Nevertheless, Lim says the bigger the city, the more aggressive they tend to recruit outsiders. The Los Angeles Police Department, for example, has about 20 staff members dedicated to recruiting, "so they have a massive ability to go and attract candidates from elsewhere," says Lim. Typically, their recruiters go to medium-sized cities with relatively large police departments where salaries are lower than the LAPD's.
Places that can't lure people to them based solely on their weather usually rely on the promise of higher pay. Poaching is easiest, though, when your targets are people who can make more money without having to move. That's often the case when cities and counties steal employees from the state government.
According to Susan Buxton, HR Administrator of the Idaho Division of Human Resources, local governments often have more flexibility in the salaries they can offer and can therefore pay more than the state for the same hard-to-fill jobs.
"Employees leave states for localities to go for the cash," says Buxton. "Local city and county building departments lure away the building inspectors, plumbing inspectors and electrical building inspectors from the state."
Similarly, California's Santa Clara Valley Water District, which has a high cost of living, recruits personnel but keeps its sights set on other cities that aren't too far away and have lower costs of living.

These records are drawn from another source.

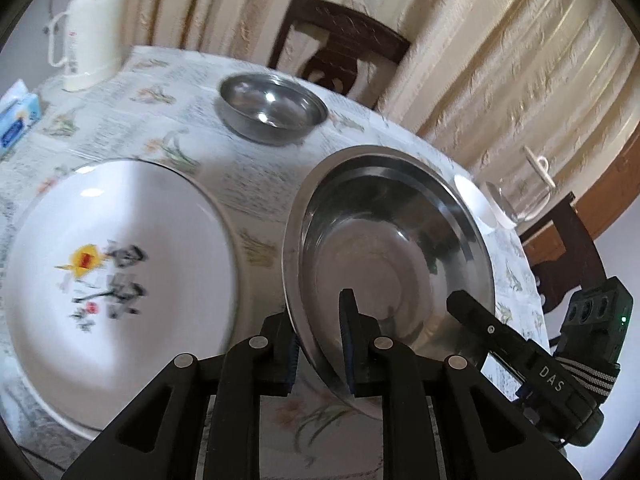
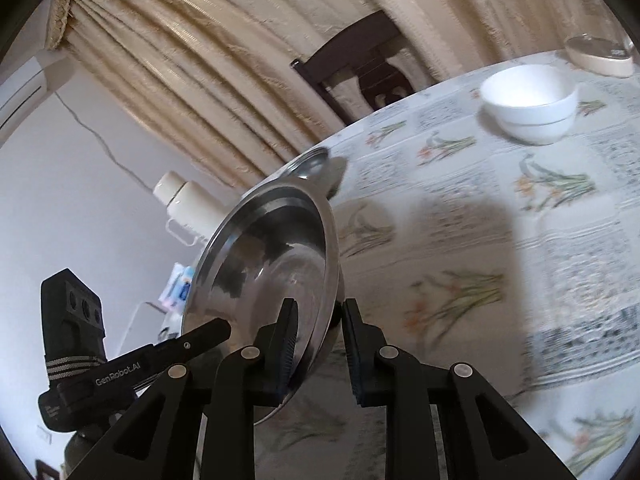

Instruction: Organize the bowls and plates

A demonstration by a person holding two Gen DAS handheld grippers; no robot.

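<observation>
Cream curtains (image 1: 500,60) and a dark wooden chair (image 1: 340,44) stand behind a table (image 1: 248,184) covered with a floral-print cloth.

Left gripper (image 1: 320,344): both fingers are closed on the near rim of a steel plate (image 1: 384,240). One pad (image 1: 348,340) lies against the inner face and the other against the outer face. The plate is lifted off the cloth and tilted steeply, with its hollow side turned toward the right finger.

Right gripper (image 2: 318,344): the jaws straddle the same steel plate (image 2: 272,272) at its rim. The left pad (image 2: 289,340) lies on the inner face. The right pad stands just beside the underside, and contact there cannot be confirmed. In this view the left gripper (image 2: 216,330) appears at lower left with one finger on the plate's inner face.

Items around the left gripper:
- A white plate (image 1: 112,280) with a flower motif lies flat, just to the left.
- A steel bowl (image 1: 272,108) stands ahead, well apart.
- A cream thermos jug (image 1: 92,28) and a blue tissue box (image 1: 18,118) sit far ahead-left.

Items around the right gripper:
- A white bowl (image 2: 528,100) stands ahead-right, well apart.
- A glass-lidded dish (image 2: 600,56) sits beyond the white bowl.
</observation>
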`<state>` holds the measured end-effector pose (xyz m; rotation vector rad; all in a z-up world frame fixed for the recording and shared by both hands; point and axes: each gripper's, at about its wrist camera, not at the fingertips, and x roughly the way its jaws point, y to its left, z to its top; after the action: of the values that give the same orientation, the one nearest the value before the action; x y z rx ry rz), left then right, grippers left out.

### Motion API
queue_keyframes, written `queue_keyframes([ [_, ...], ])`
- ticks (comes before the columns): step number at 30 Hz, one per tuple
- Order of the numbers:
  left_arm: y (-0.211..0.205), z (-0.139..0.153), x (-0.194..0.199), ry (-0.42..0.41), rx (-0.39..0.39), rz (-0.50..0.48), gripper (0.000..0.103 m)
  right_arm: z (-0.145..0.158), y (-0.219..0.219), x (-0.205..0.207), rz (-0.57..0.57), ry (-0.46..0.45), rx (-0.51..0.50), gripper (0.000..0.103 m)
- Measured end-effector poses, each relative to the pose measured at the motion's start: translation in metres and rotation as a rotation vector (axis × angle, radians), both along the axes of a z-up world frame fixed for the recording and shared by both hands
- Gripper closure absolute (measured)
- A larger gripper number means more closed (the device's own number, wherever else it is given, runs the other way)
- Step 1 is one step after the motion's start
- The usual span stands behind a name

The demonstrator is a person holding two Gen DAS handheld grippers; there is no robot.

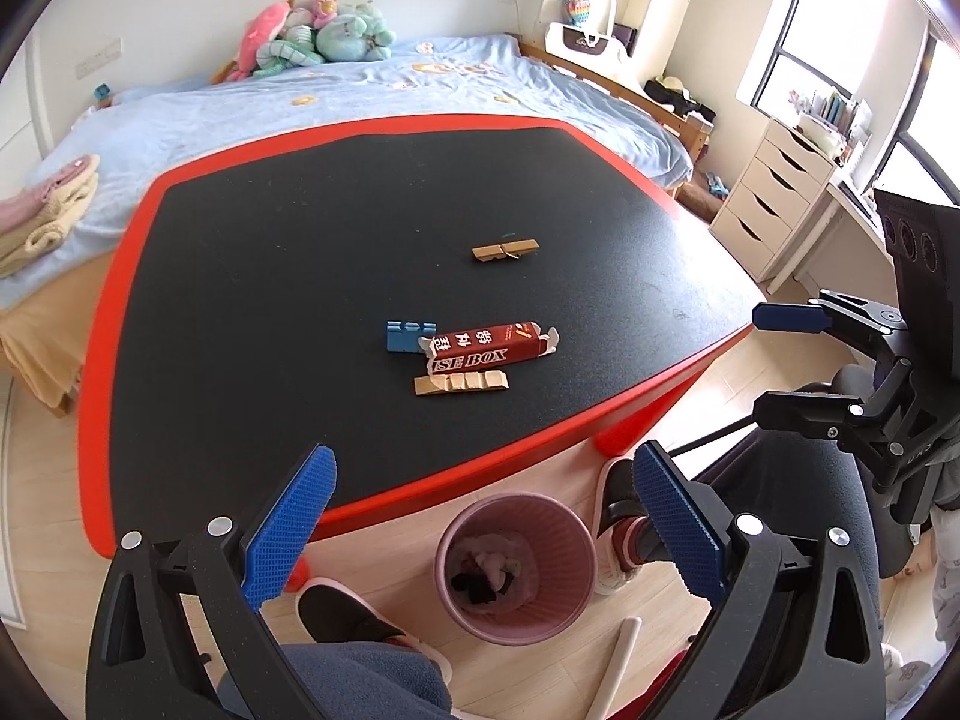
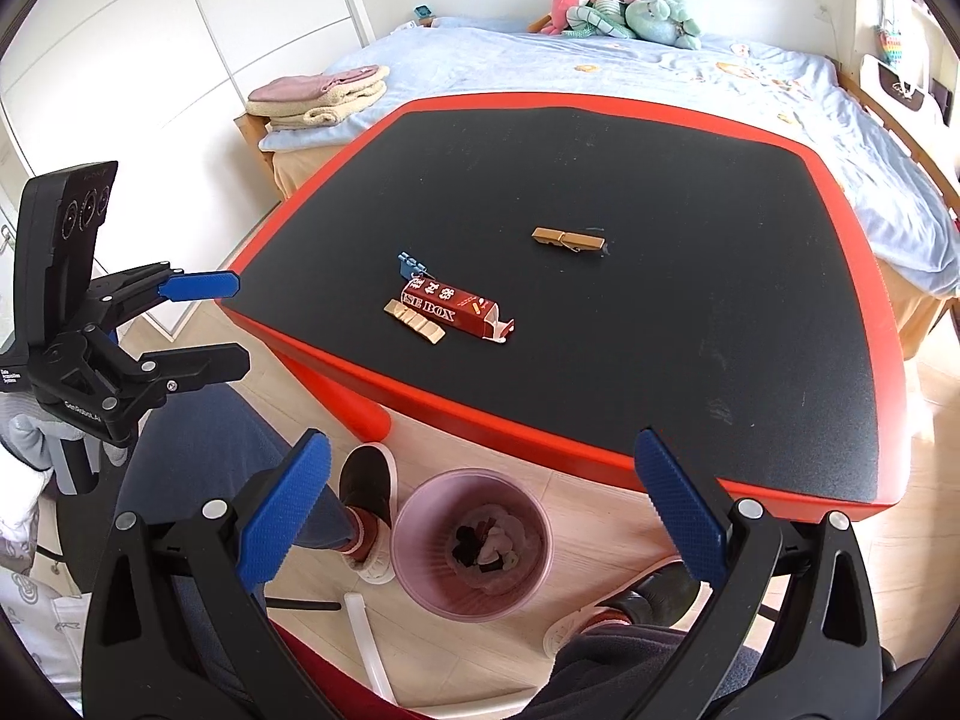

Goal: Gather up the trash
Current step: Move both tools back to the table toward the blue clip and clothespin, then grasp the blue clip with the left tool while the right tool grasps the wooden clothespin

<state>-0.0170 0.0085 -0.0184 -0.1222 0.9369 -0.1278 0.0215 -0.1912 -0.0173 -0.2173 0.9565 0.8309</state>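
A dark red carton with torn ends lies on the black table. Touching it are a blue clip and a tan ridged strip. Farther back lies a wooden clothespin. A pink bin with scraps inside stands on the floor before the table. My left gripper is open above the bin. My right gripper is open too, empty, above the bin.
The table has a red rim and a red leg. A person's shoes and knees flank the bin. A bed with plush toys lies behind; white drawers stand right.
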Motion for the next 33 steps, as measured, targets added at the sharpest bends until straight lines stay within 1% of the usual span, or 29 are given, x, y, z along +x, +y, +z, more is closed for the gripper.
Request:
queue_keyframes([
  [8, 0.012, 0.001, 0.031, -0.001, 0.028, 0.002, 0.008, 0.007, 0.014, 0.032, 0.005, -0.032, -0.013, 0.004],
  [15, 0.018, -0.007, 0.061, 0.022, 0.049, -0.011, 0.008, 0.003, 0.03, 0.068, 0.032, -0.047, -0.05, 0.004],
  [22, 0.023, -0.026, 0.088, 0.068, 0.066, -0.019, 0.008, -0.01, 0.048, 0.097, 0.062, -0.047, -0.082, 0.004],
  [33, 0.029, -0.057, 0.11, 0.123, 0.073, -0.002, 0.008, -0.038, 0.063, 0.126, 0.069, -0.004, -0.104, 0.004],
])
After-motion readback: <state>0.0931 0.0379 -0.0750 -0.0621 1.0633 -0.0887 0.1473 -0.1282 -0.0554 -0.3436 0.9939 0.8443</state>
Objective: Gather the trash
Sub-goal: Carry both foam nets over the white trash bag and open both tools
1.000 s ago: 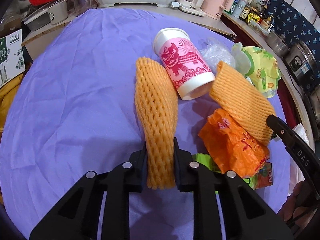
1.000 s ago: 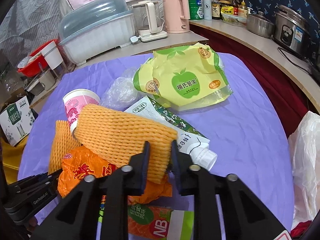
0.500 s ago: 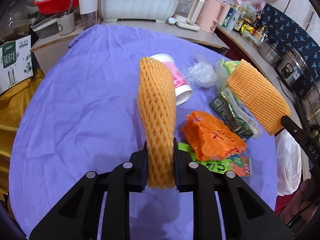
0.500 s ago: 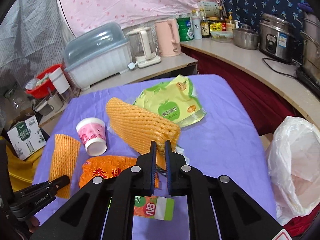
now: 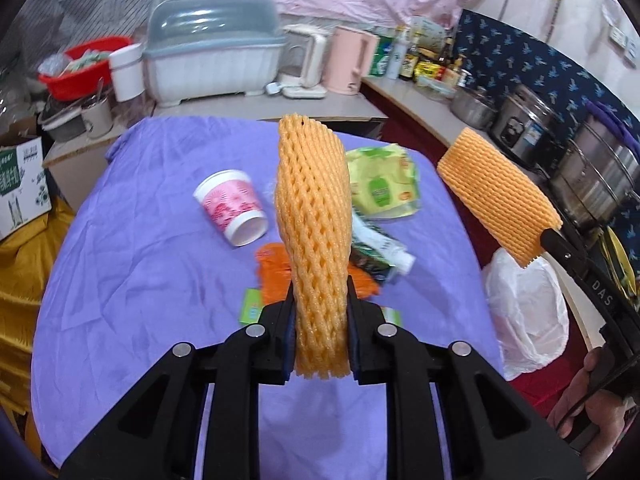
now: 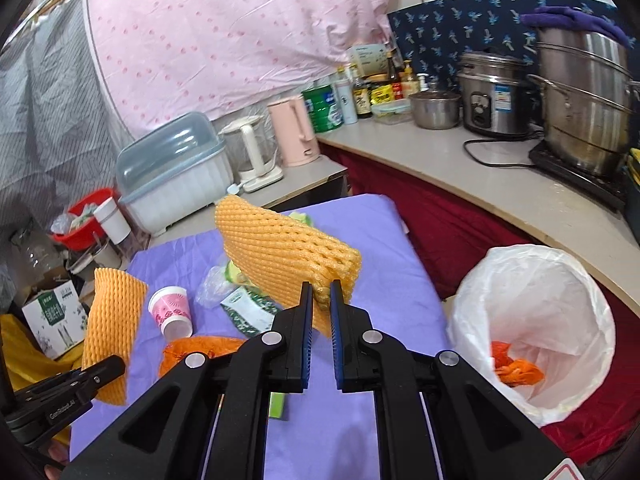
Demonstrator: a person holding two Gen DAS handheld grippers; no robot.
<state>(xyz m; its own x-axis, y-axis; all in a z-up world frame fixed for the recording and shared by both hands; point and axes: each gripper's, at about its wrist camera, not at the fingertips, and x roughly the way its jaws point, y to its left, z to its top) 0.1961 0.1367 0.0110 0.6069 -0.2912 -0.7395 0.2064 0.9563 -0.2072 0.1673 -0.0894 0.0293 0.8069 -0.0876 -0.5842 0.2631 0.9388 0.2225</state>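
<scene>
Purple cloth [image 5: 132, 280] is covering the round table that fills the middle of both views, and a kitchen counter [image 6: 480, 184] is curving round its far and right sides. Going from the left, a yellow fabric heap [image 5: 24, 264] and a green-printed cardboard box [image 6: 54, 318] are sitting by the table's left edge, with a red plastic basin [image 5: 80, 64], a white dish rack with a grey-blue lid [image 5: 212, 60] and a pink kettle [image 5: 352, 60] lining the counter behind.

On the cloth, a pink-and-white paper cup [image 5: 234, 208] is lying on its side, well apart from the near edge; wide bare cloth is lying open to its left and in front. The left gripper [image 5: 320, 320] is clamping the lower end of an orange foam fruit net [image 5: 312, 224], holding it upright above an orange plastic wrapper [image 5: 276, 268]. Beyond are lying a yellow-green apple-print pouch [image 5: 380, 184] and a dark green-and-white spouted pouch [image 5: 380, 248].

Further right, the right gripper [image 6: 321, 308] has just been closing and is pinching the corner of a second orange foam net [image 6: 280, 252], raised clear of the table near its right edge. Beside that edge, a bin lined with a white plastic bag [image 6: 532, 320] is standing open, orange scraps inside. Steel pots [image 6: 584, 100] are crowding the counter at far right.
</scene>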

"We tend to entice employees from smaller water agencies and cities to work with us and have had success in doing so," says Anil Comelo, deputy administrative officer for the Santa Clara Valley Water District. "They end up commuting, but they earn more money without facing a higher cost of living."
Though employee poaching is reasonably common in the public sector, it doesn't mean that states, counties and cities that can't pay as much as other places are doomed for unfilled vacancies. Many other factors play a role in where someone chooses a job, including an area's quality of life, the organization's work/life balance and opportunities for advancement.
"Nashville is fairly competitive in pay with the state of Tennessee," says Rebecca Hunter, commissioner of Tennessee's HR department. "But I can't even recall hearing someone say we lost someone to Metro Nashville. There are more opportunities for development and advancement [in state government] because we're the largest employer in the state."
Despite that, Tennessee has had unique poaching problems from within. In the past, it wasn’t unusual for state agencies’ leaders to discover, out of the blue, that one of their employees had been poached by another state agency.
"You would find out after an offer had already been made that you needed to get ready to lose a key person," says Hunter.
This flew in the face of the idea that the state was a single enterprise, not a conglomeration of independent agencies. But when the leadership of the state became aware of this issue, steps were taken to alleviate it.
"Now, we have some unwritten protocols that we all follow," says Hunter. "For instance, if I’m interested in an assistant or deputy commissioner in another agency, I’m going to pick up the phone and call the cabinet member because that’s who the person works for. And I’m going to explain my needs. And I don’t remember anyone saying no."